Protesters gather in San Antonio, Austin to urge end to Iraq war.
By Michele Roberts / AP / March 20, 2008
SAN ANTONIO — Protesters calling for an end to the war in Iraq gathered Wednesday night near the Alamo, the state’s most famous battle site.
About 30 people stood in Alamo Plaza — surrounded by the buzz of tourists — calling for an end to a war they said was costing Americans too much money and too many lives and preventing the nation from addressing needs at home.
The gathering in San Antonio, which likes to call itself “Military City USA,” was one of dozens held around the country on the fifth anniversary of the war.
“How can we have victory when there’s nothing to win?” said James Berbiglia, a 73-year-old retired Army chaplain who served in Vietnam. “It can’t be made right. It can only be made worse.”
He was among several former servicemembers who spoke at the event, where people held signs and occasionally chanted “Get out now.”
“I was in the military. I know what war is,” said Aaron Flores, who served three tours in Vietnam.
He said he believes more current military personnel would speak out against the war in Iraq if they were free to do so.
Berbiglin said Iraqis simply want American soldiers to leave their country, and if they do, Iraq will get back to normal. If Americans don’t leave, they’ll continue to make more enemies, he said.
“We have to get home before something more terrible happens,” Berbiglia said.
Nancy Russell, a retired Army lieutenant colonel, said the war in Iraq has created more enemies than friends for America.
There were no weapons of mass destruction, the early explanation for the invasion, and Russell believes the conflict was personal for President Bush, whose father didn’t depose Saddam Hussein in the first Gulf War.
Bush “doesn’t want to admit he screwed up. He made a major blunder and he can’t admit he was wrong,” she said.
In Austin, protesters lit candles and held signs as they gathered outside the state Capitol grounds, where one person stood next to two fake coffins representing the deaths of American soldiers and Iraqi civilians. Motorists honked their horns as they passed and two people kneeled in silence, the Austin American-Statesman reported.
“We’re here to give the leaders a message,” Pash Amini said. “We’re here to tell them we have not forgotten.”
Morgan Knicely believes the nation’s leaders are listening.
“I think we have been having an effect,” Knicely said. “It can be discouraging, but … over time, things move.”
At a gathering in Madeline Park in El Paso, a crowd of about 80 people listened as the names of slain soldiers from El Paso and Fort Bliss were read. Protesters read letters from Iraq war veterans and called for a quick end to the war.

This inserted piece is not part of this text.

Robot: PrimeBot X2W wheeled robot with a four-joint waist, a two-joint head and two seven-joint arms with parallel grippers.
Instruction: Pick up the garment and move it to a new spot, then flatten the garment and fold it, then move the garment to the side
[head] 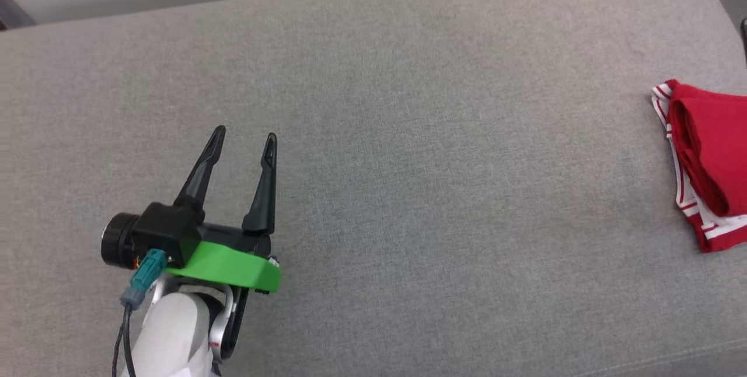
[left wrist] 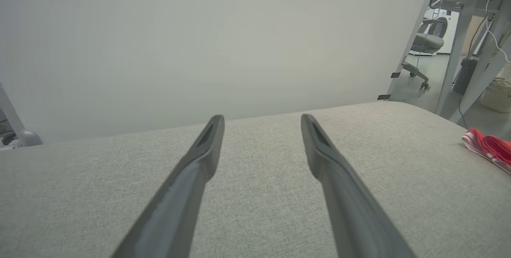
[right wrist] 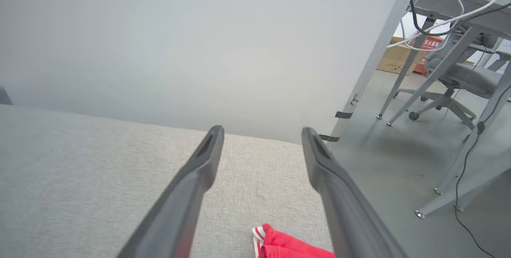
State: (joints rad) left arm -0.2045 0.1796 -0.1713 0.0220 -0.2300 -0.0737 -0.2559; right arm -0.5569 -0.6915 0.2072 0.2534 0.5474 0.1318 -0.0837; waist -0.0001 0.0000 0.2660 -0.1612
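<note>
Watching from the side, notes as seen. The garment (head: 709,155) lies at the far right of the head view, cut by the frame edge, on the grey cushion (head: 373,132). It is a compact red bundle with its layers doubled over and striped red-and-white trim showing along its left and lower edges. It looks folded and set aside, so I judge the task to be at or near its last step. The left claw (head: 245,133) is at the lower left of the head view, well apart from the garment, with its fingers spread wide and nothing between them. The left wrist view agrees, showing bare cushion under the gap and the garment small at the right edge. The right claw (right wrist: 261,129), in the right wrist view, has both fingers splayed wide and holds nothing. A corner of the garment shows at the bottom centre of that frame, under the gap. I cannot tell whether any part of the claw touches the cloth, since the frame cuts it off. In that view the cushion's end and the floor (right wrist: 391,178) lie close to the garment. As for risks, a fingertip could snag the trim or the top layer as the right arm lifts away, dragging the fold open. A sideways brush could push the bundle toward the cushion's end and off onto the floor. The jersey layers are loosely stacked and look likely to slide or spring apart with little force.
</note>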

“I was completely opposed to it from the beginning, and I didn’t believe in a pre-emptive move from the beginning, even if the evidence thrown out by the administration was accurate, which it wasn’t,” Tammy Cagann, a math teacher at Riverside High School and an organizer of the vigil, said in a story of Thursday’s El Paso Times.
A day of protest across Bay Area
By SFGate / March 20, 2008
San Francisco — War protesters converged in San Francisco Wednesday for the five-year anniversary of the war in Iraq and, from early morning to late evening, rallied, marched, shouted, sang, danced and committed acts of civil disobedience to demonstrate their opposition.

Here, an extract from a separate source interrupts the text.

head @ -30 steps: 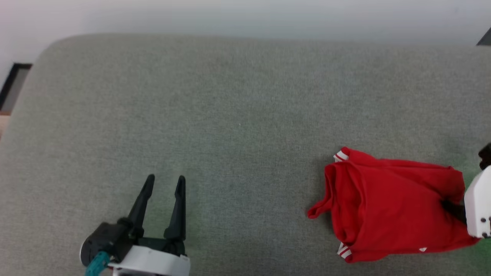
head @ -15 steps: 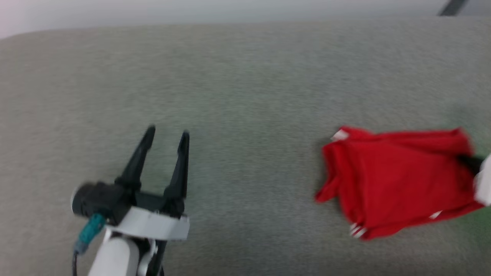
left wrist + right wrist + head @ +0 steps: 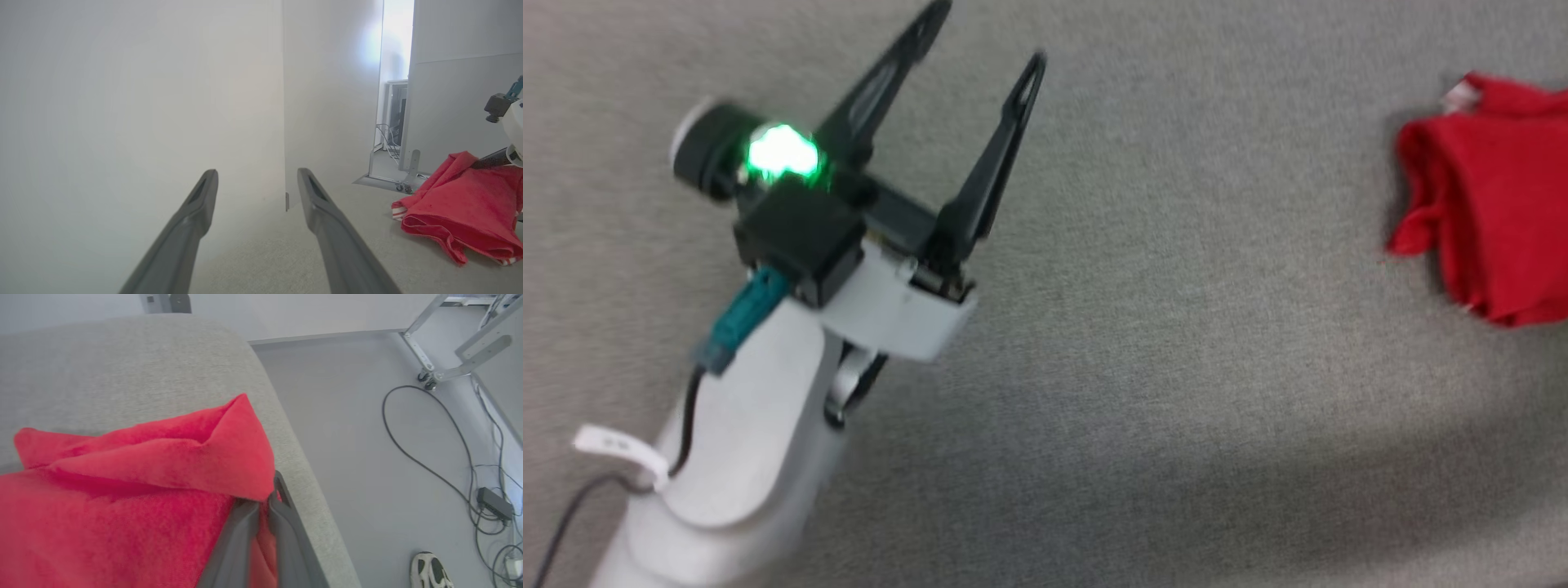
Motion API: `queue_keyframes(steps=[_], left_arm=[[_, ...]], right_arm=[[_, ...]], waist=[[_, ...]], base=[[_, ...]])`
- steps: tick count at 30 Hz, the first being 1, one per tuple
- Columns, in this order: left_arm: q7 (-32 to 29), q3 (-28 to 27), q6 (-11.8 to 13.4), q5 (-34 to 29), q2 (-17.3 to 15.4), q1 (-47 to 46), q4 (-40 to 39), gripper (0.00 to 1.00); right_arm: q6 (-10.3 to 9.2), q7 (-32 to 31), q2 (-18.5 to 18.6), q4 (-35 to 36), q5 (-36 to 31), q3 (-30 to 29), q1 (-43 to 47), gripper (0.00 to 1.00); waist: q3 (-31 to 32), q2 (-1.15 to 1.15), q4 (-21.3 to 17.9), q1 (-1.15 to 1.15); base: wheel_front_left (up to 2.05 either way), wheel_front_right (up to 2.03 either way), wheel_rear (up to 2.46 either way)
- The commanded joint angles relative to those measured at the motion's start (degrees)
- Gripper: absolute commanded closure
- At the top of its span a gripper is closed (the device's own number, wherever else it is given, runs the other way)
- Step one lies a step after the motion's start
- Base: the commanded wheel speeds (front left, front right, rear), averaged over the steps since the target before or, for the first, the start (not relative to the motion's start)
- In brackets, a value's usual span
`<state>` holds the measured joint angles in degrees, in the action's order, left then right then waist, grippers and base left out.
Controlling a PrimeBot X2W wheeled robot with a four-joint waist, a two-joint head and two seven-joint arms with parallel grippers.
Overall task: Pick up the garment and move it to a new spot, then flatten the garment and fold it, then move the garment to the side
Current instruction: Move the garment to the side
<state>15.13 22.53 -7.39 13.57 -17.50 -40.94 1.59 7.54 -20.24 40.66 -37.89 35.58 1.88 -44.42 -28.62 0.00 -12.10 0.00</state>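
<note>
Most of the job looks finished, as far as I can judge: the garment [image 3: 1494, 204] lies as a compact, layered red bundle rather than spread out flat, which suggests the pick-up, the flattening and the folding are done and only the last step, the move to the side, is in hand. In the head view it sits at about 2 o'clock on the grey padded surface [image 3: 1176, 367], cut off by the picture's edge. That view is blurred, so I cannot say how neat the fold is. The right wrist view places the garment [image 3: 122, 498] close to the surface's rounded rim, with the floor [image 3: 359, 416] and a cable [image 3: 386, 420] beyond it toward 3 o'clock. The right pincer [image 3: 263, 498] is pressed together on a fold of the red cloth at the bundle's near corner, the fabric draping over its fingertips. The left pincer [image 3: 988, 37] hovers at about 10 o'clock in the head view, well apart from the garment, its fingers spread wide, pointing toward 1 o'clock and holding nothing. The left wrist view shows the same spread fingers [image 3: 204, 196], with the garment [image 3: 461, 208] off at 3 o'clock. What is left, in my judgement, is to settle the bundle at its place near the rim without undoing the fold, then let go and draw the right arm clear.
</note>
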Motion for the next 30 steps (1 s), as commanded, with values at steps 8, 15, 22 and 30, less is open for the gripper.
queue_keyframes(steps=[8,15,22,30], left_arm=[[0.0,2.8,-0.1,1.0,-1.9,-7.6,0.9,0.00],[0.0,3.5,-0.1,1.0,-4.1,-8.8,1.8,0.00],[0.0,3.7,-0.1,1.0,-4.8,-8.4,2.3,0.00],[0.0,-0.2,0.2,1.1,-2.2,-2.7,3.4,0.00]], right_arm=[[-0.12,7.4,0.4,-9.4,-4.4,-1.0,-9.2,1.00],[-0.12,15.7,-1.7,-18.5,-11.3,1.6,-15.1,1.00],[-0.12,22.5,-4.0,-27.3,-14.6,0.7,-18.9,0.32],[-0.12,25.8,-6.4,-29.5,-17.0,5.5,-18.7,0.00]], waist=[[-7.2,0.00,-2.6,0.00],[-8.4,0.00,-3.2,0.00],[-7.8,0.00,-3.3,0.00],[-2.8,0.00,-2.7,0.00]], base=[[0.00,0.00,0.00],[0.00,0.00,0.00],[0.00,0.00,0.00],[0.00,0.00,0.00]])
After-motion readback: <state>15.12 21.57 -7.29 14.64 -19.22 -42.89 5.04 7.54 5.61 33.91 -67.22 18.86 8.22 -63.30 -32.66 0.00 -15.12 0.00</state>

Roughly 150 people were arrested, many of them in front of the office of U.S. Sen. Dianne Feinstein. Many of those arrested were participating in an afternoon “die-in” – collapsing en masse to evoke deaths in Iraq – though a few actively scuffled with police.
Demonstrators gathered in the evening at Civic Center Plaza to hear speeches and take an evening march to the Mission District. They carried signs with slogans such as “impeach” and chanted mantras like “money for health care, not warfare.”

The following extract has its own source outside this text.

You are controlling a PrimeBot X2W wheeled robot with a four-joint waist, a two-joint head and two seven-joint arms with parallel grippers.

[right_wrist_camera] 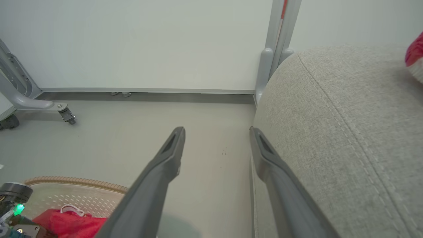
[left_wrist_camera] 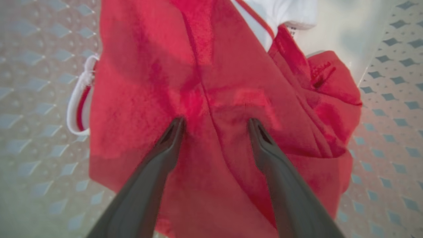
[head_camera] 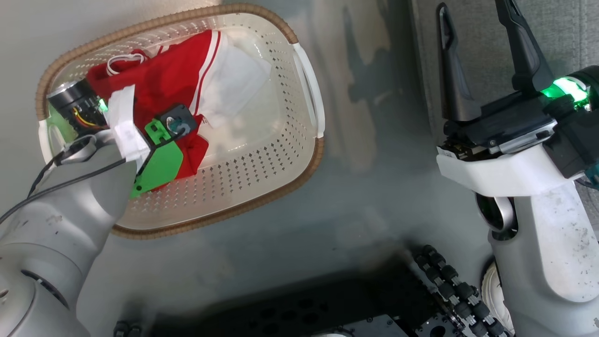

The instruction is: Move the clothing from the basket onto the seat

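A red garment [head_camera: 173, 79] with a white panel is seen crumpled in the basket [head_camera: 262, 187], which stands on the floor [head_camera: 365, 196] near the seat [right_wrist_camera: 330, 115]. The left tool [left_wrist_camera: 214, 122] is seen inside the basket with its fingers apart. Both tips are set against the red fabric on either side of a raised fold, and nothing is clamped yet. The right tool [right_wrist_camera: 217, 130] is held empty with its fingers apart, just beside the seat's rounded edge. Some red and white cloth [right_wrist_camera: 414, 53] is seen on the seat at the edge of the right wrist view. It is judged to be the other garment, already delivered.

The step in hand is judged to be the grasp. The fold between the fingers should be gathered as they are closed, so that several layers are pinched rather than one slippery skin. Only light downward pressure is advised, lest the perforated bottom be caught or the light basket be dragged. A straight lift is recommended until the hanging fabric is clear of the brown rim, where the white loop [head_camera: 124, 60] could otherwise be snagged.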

In the morning, a crowd of about 500 people snaked its way through the Financial District, periodically prompting police to shut down intersections and city blocks and Muni officials to reroute buses.
Yet, despite the often creative costumes and messages, the protests were a far cry from the large and dramatic protests that marked the buildup to the war as well as the conflict’s early months. Tens of thousands came to San Francisco in those days, making it an epicenter of the anti-war movement. Roughly 2,150 protesters were arrested during the first three days of the war, Mar. 19-21, 2003. The city’s hotels were crammed, and mobs tried to shut down the Bay Bridge.
Wednesday’s biggest demonstration in the city occurred in the evening. Answer coalition organizer Richard Becker estimated the crowd of participants at 7,000.